** Opening Information supplied block **

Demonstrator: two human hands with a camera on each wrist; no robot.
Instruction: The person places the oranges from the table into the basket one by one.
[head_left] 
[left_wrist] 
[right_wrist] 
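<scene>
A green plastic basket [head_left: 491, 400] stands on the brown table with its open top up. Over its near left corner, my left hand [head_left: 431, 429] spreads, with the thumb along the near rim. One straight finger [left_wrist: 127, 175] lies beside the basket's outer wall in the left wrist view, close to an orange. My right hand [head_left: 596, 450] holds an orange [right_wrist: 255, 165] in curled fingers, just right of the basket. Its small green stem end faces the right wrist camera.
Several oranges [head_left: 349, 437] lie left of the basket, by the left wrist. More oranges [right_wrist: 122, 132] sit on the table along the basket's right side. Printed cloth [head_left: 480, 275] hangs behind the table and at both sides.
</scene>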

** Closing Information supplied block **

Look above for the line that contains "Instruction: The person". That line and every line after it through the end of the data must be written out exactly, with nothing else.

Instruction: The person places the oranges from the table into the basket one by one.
[head_left] 
[left_wrist] 
[right_wrist] 
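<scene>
A green plastic basket [head_left: 491, 400] stands on the brown table with its open top up. Over its near left corner, my left hand [head_left: 431, 429] spreads, with the thumb along the near rim. One straight finger [left_wrist: 127, 175] lies beside the basket's outer wall in the left wrist view, close to an orange. My right hand [head_left: 596, 450] holds an orange [right_wrist: 255, 165] in curled fingers, just right of the basket. Its small green stem end faces the right wrist camera.
Several oranges [head_left: 349, 437] lie left of the basket, by the left wrist. More oranges [right_wrist: 122, 132] sit on the table along the basket's right side. Printed cloth [head_left: 480, 275] hangs behind the table and at both sides.
</scene>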

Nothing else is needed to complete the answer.